## WHAT TO PRODUCE
Your answer should be the lines below from the one with "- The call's" to the one with "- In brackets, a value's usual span", both included, given again exactly and with nothing added.

Saved entries:
########

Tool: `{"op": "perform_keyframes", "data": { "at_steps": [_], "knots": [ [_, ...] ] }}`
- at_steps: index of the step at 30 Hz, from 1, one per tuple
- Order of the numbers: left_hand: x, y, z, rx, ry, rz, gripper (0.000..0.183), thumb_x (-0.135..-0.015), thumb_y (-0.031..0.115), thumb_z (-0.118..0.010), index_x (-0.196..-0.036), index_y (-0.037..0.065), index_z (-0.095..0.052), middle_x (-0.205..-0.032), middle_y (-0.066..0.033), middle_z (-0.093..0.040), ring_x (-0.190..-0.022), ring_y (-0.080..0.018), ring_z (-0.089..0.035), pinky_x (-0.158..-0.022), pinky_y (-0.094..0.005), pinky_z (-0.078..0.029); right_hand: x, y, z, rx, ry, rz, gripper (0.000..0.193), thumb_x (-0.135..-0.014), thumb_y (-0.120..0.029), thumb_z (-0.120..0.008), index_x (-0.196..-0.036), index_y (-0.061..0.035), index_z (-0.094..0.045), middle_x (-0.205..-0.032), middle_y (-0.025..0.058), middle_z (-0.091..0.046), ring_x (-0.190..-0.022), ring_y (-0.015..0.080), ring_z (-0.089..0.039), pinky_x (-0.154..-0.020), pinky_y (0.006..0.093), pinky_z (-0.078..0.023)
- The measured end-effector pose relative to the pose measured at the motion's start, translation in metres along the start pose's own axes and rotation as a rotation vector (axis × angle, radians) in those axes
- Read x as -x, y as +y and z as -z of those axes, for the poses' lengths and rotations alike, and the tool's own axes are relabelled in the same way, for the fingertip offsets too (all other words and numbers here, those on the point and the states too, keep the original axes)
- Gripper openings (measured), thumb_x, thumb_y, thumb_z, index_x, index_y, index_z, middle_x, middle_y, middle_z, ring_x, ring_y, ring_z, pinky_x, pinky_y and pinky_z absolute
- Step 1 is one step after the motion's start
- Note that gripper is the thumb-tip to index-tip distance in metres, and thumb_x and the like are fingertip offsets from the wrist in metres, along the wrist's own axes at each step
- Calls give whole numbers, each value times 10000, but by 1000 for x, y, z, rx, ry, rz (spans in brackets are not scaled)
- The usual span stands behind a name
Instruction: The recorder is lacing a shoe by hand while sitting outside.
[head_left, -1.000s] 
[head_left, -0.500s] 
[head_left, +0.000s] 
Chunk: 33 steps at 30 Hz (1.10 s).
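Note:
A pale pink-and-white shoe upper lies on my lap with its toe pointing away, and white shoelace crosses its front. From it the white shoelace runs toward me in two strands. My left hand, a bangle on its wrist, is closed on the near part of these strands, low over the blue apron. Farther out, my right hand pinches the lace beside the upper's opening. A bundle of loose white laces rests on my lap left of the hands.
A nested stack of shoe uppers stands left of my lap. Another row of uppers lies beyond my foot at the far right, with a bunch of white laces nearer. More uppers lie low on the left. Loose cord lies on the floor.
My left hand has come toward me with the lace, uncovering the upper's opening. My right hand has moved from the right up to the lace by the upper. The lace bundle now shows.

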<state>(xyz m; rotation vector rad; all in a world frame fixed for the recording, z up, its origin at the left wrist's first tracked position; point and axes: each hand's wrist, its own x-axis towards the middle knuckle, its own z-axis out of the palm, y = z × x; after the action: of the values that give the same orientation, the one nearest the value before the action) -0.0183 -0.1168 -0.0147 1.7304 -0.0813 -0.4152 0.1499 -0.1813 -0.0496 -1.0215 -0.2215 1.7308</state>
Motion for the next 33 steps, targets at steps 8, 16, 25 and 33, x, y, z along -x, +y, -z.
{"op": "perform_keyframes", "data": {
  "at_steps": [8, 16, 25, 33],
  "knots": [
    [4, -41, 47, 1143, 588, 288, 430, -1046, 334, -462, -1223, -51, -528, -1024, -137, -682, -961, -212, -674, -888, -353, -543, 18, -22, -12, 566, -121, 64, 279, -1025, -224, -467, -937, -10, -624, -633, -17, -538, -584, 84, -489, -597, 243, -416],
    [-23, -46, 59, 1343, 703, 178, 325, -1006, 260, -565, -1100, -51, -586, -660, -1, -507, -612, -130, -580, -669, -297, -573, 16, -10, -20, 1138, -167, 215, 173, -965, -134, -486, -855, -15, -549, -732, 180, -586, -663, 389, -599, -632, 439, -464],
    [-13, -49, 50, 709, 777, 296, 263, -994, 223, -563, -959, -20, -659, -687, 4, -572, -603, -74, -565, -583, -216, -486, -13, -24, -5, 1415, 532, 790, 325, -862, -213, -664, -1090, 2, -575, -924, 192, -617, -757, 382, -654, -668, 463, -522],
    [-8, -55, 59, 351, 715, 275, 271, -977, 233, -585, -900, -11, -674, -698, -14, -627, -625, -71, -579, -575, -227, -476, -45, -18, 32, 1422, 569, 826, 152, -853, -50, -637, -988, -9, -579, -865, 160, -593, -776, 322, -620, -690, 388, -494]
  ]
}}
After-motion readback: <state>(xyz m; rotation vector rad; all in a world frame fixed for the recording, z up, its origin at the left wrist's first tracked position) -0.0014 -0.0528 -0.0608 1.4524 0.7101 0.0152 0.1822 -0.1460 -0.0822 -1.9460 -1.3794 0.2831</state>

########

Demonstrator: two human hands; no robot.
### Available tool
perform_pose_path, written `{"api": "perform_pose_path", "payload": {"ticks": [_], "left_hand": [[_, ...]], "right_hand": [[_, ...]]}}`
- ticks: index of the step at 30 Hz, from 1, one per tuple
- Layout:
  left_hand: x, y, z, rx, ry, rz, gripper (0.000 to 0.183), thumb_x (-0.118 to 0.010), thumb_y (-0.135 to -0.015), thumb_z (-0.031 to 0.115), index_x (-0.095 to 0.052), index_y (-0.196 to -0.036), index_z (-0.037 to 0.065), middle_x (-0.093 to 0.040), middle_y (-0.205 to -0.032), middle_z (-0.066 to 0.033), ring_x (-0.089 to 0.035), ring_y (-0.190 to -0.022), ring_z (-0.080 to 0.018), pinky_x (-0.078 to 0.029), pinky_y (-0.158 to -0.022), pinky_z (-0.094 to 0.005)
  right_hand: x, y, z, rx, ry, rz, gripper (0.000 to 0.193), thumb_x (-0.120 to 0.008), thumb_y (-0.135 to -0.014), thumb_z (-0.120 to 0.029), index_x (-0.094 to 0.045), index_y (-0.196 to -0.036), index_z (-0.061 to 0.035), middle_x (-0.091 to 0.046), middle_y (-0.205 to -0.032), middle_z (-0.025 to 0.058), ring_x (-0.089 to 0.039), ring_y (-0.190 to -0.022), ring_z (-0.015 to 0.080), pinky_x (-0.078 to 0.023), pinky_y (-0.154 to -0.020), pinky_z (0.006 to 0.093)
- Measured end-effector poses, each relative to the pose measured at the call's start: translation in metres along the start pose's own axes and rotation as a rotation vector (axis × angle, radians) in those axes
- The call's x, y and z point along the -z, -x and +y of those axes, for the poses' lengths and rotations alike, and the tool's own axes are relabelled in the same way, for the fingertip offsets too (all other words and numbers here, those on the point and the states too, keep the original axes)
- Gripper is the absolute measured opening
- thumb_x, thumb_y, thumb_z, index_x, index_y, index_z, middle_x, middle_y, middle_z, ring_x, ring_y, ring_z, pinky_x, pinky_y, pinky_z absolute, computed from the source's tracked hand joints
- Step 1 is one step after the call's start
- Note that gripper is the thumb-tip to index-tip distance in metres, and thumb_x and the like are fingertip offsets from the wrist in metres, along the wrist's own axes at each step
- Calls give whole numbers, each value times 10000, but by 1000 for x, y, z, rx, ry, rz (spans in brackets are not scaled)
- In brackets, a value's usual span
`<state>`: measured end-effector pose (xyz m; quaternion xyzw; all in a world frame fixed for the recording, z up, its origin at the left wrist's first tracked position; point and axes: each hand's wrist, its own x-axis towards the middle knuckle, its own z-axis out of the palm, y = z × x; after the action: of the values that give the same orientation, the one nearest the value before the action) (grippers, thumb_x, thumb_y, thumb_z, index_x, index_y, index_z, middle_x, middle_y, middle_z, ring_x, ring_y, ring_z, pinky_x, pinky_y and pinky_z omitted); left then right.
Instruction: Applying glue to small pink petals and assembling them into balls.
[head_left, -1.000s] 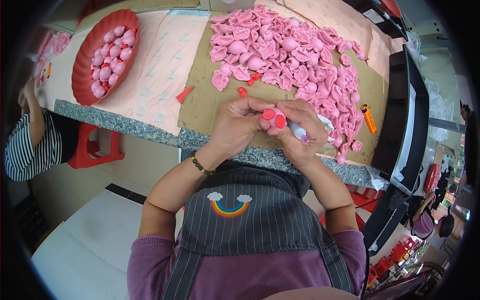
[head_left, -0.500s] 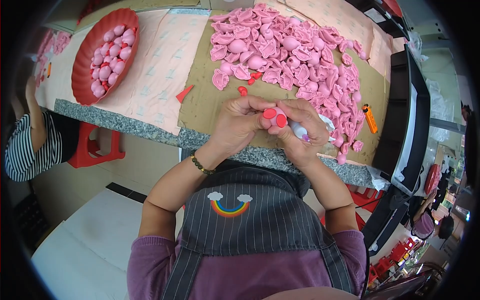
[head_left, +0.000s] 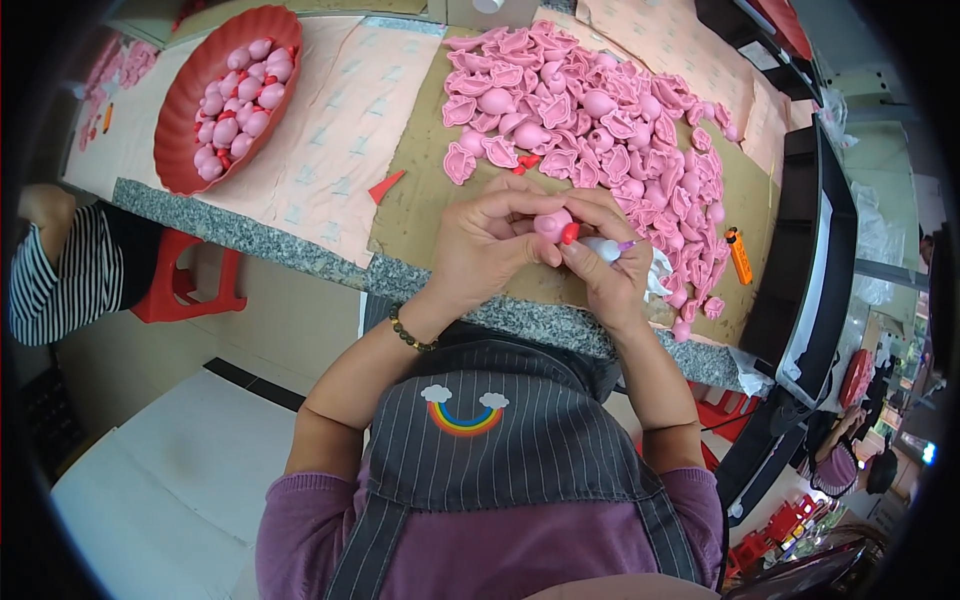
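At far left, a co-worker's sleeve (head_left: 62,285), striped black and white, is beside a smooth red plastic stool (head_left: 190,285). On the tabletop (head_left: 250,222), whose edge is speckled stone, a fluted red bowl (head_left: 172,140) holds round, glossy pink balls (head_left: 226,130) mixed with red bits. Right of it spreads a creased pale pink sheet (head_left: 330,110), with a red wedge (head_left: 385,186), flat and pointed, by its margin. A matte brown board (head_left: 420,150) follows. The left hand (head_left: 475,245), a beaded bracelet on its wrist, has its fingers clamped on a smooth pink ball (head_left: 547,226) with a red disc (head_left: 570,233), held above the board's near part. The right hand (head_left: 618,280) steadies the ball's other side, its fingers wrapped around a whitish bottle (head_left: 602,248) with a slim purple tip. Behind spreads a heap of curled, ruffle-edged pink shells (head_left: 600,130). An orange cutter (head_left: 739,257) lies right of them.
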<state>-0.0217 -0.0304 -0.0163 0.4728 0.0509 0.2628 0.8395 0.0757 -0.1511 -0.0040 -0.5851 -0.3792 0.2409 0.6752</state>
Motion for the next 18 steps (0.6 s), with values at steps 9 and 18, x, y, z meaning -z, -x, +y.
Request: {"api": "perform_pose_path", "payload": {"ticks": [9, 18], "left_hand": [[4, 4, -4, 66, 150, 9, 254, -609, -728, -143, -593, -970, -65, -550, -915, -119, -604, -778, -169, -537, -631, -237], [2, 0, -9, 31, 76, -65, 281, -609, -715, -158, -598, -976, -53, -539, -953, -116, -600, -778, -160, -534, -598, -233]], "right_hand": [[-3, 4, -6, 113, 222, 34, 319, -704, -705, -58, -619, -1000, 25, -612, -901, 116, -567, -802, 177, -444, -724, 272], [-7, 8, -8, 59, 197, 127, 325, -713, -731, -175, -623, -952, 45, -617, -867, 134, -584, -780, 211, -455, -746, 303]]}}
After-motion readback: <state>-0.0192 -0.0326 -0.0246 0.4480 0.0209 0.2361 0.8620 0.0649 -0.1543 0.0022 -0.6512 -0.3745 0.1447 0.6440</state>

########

## ANSWER
- The call's x, y and z point along the -z, -x and +y of those axes, for the poses' lengths and rotations alike, and the tool's own axes are relabelled in the same way, for the fingertip offsets too (all other words and numbers here, those on the point and the states too, keep the original axes)
- Gripper is the absolute measured opening
- thumb_x, thumb_y, thumb_z, index_x, index_y, index_z, middle_x, middle_y, middle_z, ring_x, ring_y, ring_z, pinky_x, pinky_y, pinky_z absolute, computed from the source's tracked hand joints
- Step 1 is one step after the call's start
- Note that gripper is the thumb-tip to index-tip distance in metres, and thumb_x and the like are fingertip offsets from the wrist in metres, along the wrist's own axes at each step
- Calls give whole numbers, each value times 10000, but by 1000 for x, y, z, rx, ry, rz (spans in brackets are not scaled)
- In brackets, a value's usual span

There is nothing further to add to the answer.